• _REQUIRED WORK_: Scan the data below and state the number of lines that include the word "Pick", adding no comment.

• _AVAILABLE DATA_:
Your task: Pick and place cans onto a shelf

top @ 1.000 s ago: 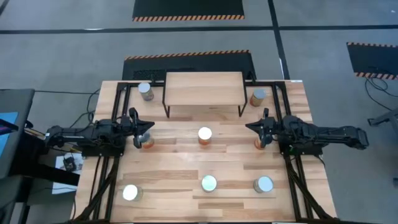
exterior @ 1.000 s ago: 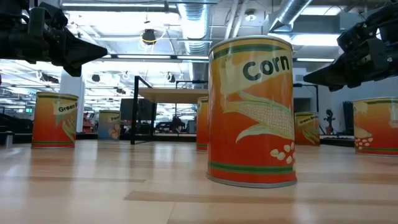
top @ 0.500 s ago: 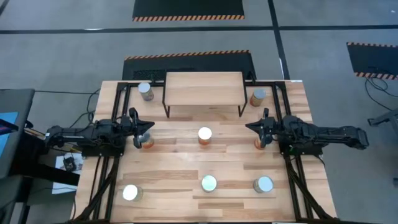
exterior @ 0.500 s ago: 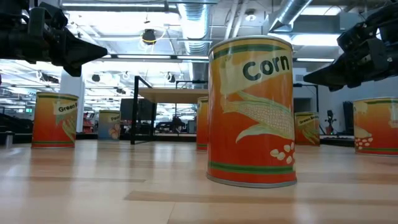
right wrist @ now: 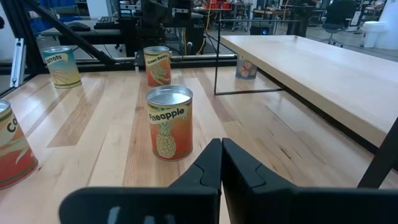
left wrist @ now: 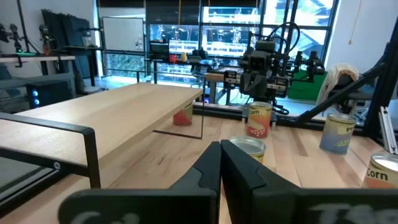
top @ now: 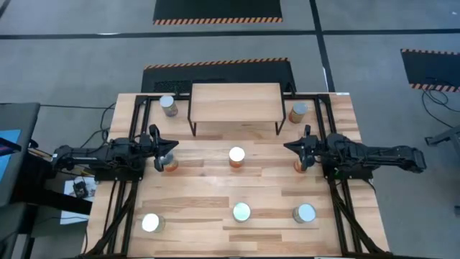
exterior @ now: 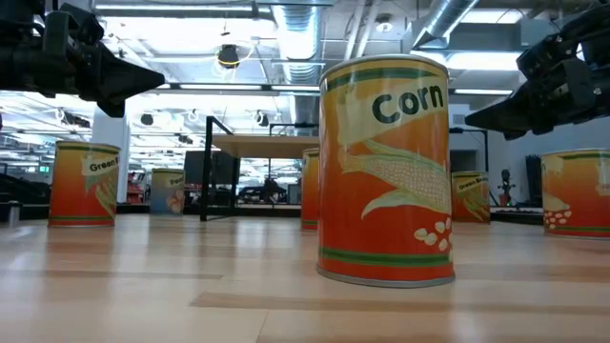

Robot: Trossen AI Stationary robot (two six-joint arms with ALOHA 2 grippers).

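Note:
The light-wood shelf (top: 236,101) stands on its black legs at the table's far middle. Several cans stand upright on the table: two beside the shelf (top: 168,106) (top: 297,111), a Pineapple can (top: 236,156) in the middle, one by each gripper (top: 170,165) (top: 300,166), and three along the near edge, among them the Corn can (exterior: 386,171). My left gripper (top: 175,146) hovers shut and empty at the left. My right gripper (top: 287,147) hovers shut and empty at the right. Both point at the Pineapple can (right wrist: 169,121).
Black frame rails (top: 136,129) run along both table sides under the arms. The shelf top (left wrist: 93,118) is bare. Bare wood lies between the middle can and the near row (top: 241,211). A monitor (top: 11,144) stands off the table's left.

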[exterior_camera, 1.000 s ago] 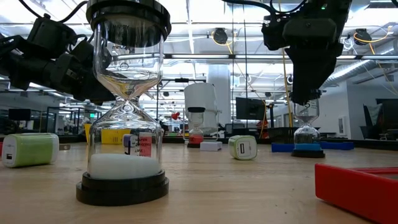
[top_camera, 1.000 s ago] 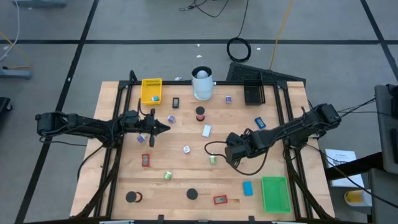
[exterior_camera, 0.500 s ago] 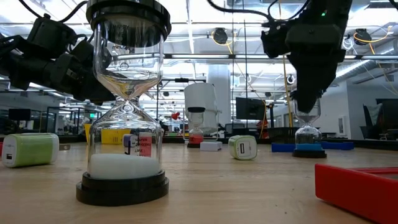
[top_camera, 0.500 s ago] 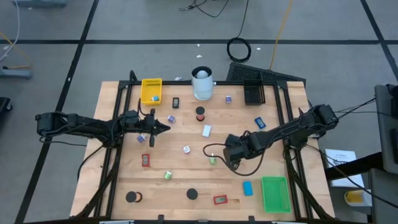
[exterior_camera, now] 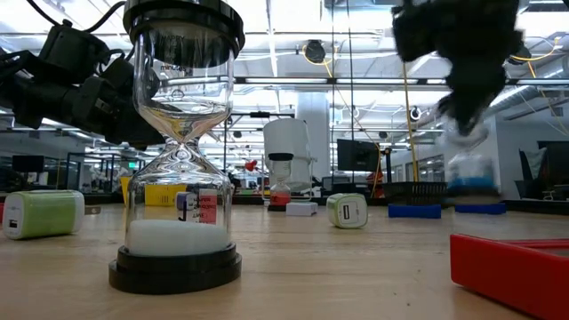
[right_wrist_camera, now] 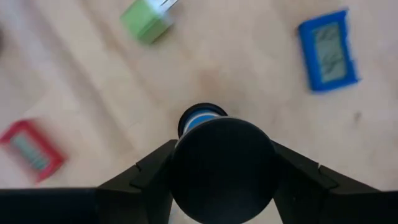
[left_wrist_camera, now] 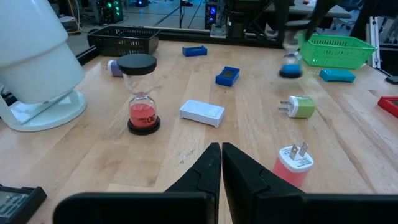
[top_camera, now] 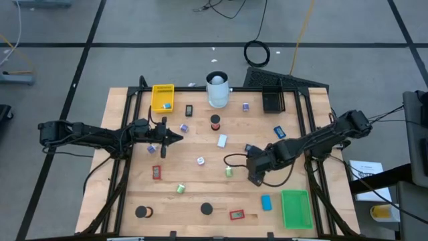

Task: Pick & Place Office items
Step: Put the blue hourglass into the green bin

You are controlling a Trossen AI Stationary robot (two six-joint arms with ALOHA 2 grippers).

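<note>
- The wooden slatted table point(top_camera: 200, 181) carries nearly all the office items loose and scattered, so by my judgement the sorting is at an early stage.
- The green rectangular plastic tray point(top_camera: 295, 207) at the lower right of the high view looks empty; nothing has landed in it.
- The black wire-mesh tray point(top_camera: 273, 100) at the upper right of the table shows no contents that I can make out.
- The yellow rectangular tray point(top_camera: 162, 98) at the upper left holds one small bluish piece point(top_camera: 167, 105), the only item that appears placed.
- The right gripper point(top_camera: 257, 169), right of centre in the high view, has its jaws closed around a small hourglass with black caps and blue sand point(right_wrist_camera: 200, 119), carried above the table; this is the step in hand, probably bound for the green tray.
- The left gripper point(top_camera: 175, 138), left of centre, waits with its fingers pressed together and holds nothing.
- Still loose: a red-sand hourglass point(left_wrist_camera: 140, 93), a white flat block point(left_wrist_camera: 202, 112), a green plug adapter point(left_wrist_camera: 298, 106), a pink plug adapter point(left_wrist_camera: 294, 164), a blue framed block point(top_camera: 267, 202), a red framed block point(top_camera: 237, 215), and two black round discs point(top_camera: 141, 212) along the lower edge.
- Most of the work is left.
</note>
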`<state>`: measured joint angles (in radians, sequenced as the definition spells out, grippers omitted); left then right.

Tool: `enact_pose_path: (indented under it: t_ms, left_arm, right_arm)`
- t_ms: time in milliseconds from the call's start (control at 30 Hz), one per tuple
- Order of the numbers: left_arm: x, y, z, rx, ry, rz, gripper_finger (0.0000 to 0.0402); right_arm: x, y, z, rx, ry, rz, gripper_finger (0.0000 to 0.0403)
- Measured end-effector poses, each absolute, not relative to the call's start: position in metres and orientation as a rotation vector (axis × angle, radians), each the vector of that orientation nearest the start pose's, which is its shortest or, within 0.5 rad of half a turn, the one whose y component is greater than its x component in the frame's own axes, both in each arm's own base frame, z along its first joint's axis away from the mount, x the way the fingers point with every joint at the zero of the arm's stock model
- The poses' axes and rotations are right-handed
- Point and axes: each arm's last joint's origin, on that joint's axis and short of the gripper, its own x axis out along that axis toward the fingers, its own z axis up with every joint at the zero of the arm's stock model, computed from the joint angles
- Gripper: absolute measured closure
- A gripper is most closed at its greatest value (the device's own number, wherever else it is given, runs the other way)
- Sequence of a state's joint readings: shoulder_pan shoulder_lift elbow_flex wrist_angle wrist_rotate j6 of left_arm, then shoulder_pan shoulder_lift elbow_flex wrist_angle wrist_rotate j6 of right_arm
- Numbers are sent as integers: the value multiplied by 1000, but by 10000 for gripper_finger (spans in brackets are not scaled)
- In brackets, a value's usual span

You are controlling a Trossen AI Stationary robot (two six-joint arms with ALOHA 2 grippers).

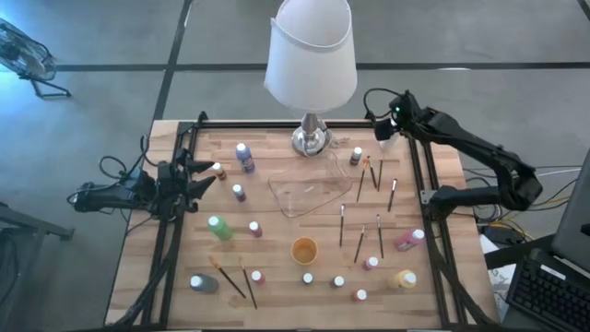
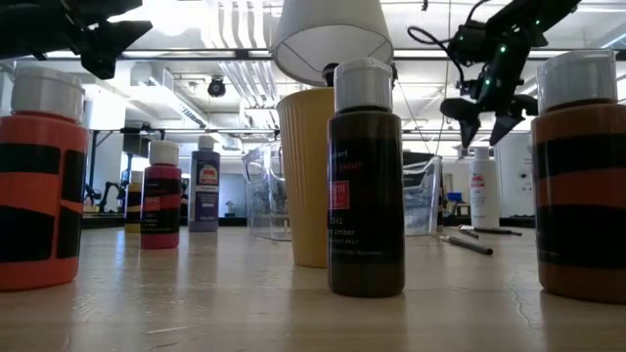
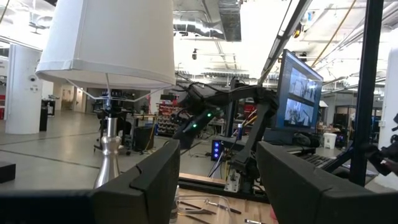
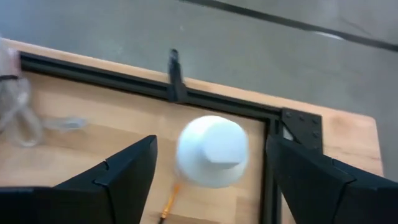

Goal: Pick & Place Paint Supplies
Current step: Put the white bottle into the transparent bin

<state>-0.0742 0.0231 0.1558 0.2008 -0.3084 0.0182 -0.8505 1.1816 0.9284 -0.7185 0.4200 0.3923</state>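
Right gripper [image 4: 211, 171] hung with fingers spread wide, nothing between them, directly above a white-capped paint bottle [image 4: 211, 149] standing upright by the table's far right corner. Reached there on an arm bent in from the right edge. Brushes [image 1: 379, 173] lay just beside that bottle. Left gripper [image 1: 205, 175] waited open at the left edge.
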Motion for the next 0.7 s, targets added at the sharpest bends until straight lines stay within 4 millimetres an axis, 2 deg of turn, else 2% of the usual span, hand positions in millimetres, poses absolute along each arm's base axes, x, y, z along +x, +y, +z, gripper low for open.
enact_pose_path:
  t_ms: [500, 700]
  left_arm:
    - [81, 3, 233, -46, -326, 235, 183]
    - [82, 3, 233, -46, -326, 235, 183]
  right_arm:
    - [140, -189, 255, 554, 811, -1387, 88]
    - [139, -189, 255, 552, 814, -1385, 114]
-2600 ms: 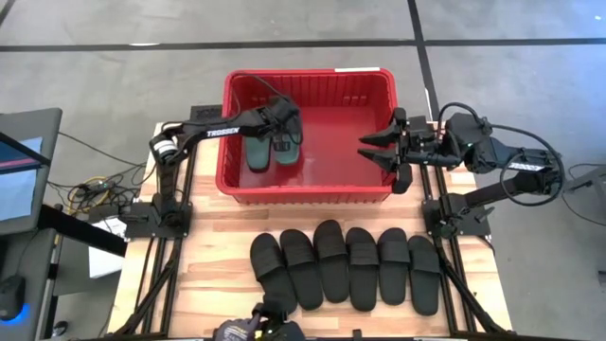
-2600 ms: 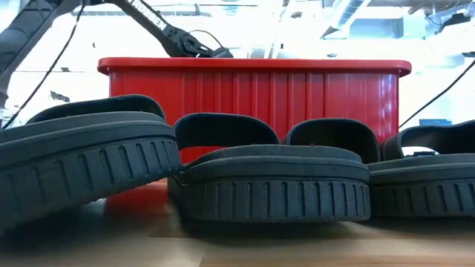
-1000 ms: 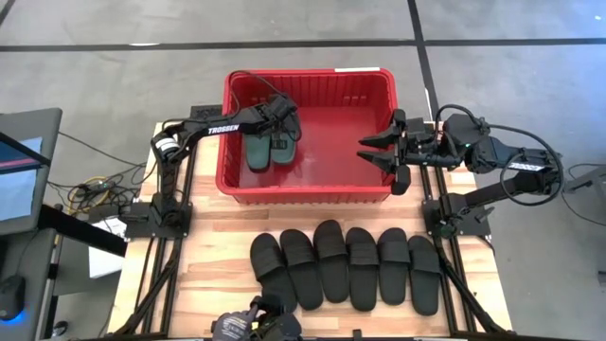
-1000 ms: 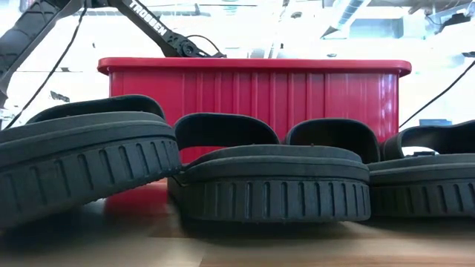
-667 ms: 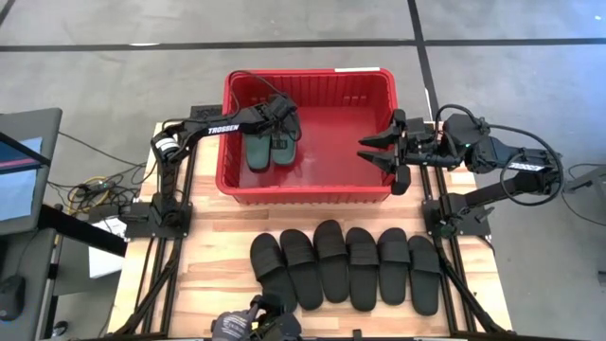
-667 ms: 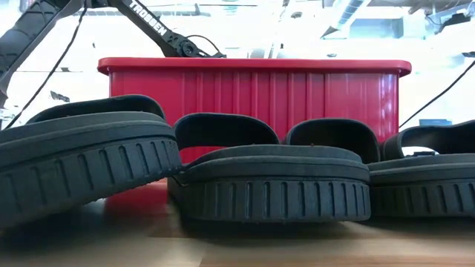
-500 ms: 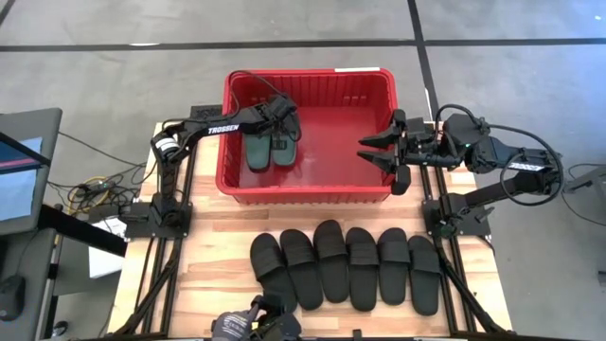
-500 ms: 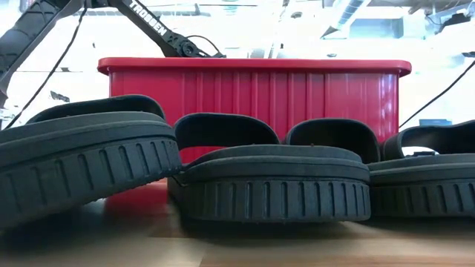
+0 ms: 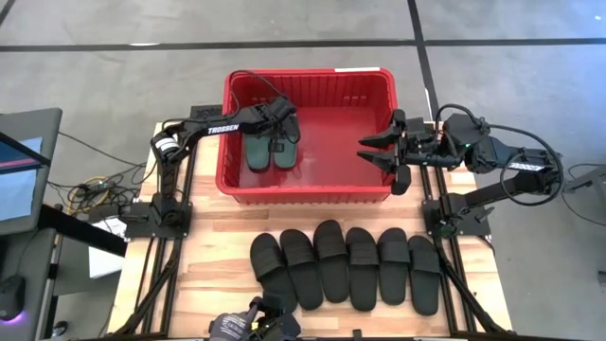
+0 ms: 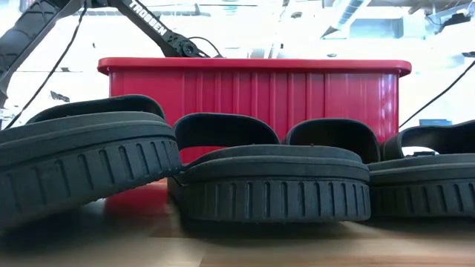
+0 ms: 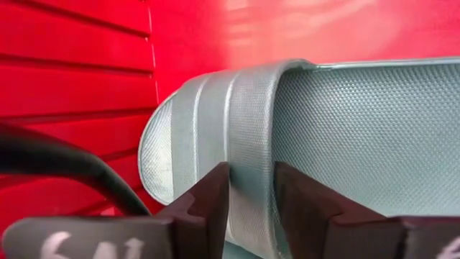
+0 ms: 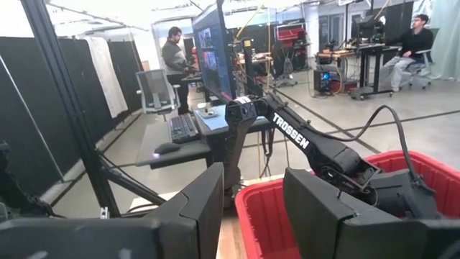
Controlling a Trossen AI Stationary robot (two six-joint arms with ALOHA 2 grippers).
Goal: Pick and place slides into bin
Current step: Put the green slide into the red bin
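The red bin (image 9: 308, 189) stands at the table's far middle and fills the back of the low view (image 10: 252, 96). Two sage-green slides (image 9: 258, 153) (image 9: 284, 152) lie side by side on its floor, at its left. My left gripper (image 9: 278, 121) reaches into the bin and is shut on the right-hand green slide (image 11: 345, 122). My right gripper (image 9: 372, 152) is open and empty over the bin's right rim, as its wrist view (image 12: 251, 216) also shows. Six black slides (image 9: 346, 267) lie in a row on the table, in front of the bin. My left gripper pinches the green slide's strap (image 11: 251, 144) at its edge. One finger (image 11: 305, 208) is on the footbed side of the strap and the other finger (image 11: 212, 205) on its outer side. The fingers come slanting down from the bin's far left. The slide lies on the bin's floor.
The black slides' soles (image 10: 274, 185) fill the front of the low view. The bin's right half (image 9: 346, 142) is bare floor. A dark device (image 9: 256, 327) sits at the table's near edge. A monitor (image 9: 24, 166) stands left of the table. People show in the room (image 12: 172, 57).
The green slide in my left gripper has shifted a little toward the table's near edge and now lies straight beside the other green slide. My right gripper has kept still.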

• _SOLUTION TO THIS PROBLEM_: 4